Distinguishing IgG4-Related Ophthalmic Disease From Graves Orbitopathy.

Abstract

The authors aimed to determine key features of IgG4-related ophthalmic disease (IgG4-ROD) and Graves orbitopathy (GO) to aid in diagnosis. The authors retrospectively identified ophthalmology patients seen between June 2009 and November 2013 with clinical overlap of GO and IgG4-ROD. Patient findings were reviewed to characterize the 2 conditions. Among 8 patients (7 male and 1 female), the mean age was 45.8 years. Time between diagnoses of GO and IgG4-ROD ranged from 1 month to 8 years. Imaging showed enlarged extraocular muscles in all patients. Enlarged infraorbital nerves were seen in 4 patients. Tissue biopsy showed CD20+ lymphocytes with a large proportion of IgG4 plasma cells in 7 of 8 orbital specimens. Six patients had a ratio of IgG4:IgG cells >40%. No pathognomonic clinical findings for GO or IgG4-ROD have been reported, but some key features can help distinguish the conditions.
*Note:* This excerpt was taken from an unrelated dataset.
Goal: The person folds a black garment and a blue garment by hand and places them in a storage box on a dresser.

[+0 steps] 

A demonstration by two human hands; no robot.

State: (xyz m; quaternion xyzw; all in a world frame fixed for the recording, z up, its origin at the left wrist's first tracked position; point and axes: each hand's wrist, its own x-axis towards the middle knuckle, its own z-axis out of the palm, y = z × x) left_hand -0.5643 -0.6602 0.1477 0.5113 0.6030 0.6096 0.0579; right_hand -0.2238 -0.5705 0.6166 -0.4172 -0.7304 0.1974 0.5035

GO is likely if findings include increased thyrotropin receptor antibodies, lid retraction/lid lag, and enlarged extraocular muscles with typical tendon-sparing morphology. Findings suggestive of IgG4-ROD include history of asthma and progressive orbital disease in patients with previous diagnosis of GO, disproportionately large lateral rectus muscle, and enlarged infraorbital nerves. Increased serum IgG4 level and biopsy showing >10 IgG4+ plasma cells/high-power field and IgG4:IgG ratio >40% will support the diagnosis of IgG4-ROD. GO and IgG4-ROD are complicated inflammatory processes affecting the orbit and present diagnostic challenges. The authors recommend biopsy for patients who do not follow the usual clinical course of GO or have clinical characteristics of IgG4-ROD.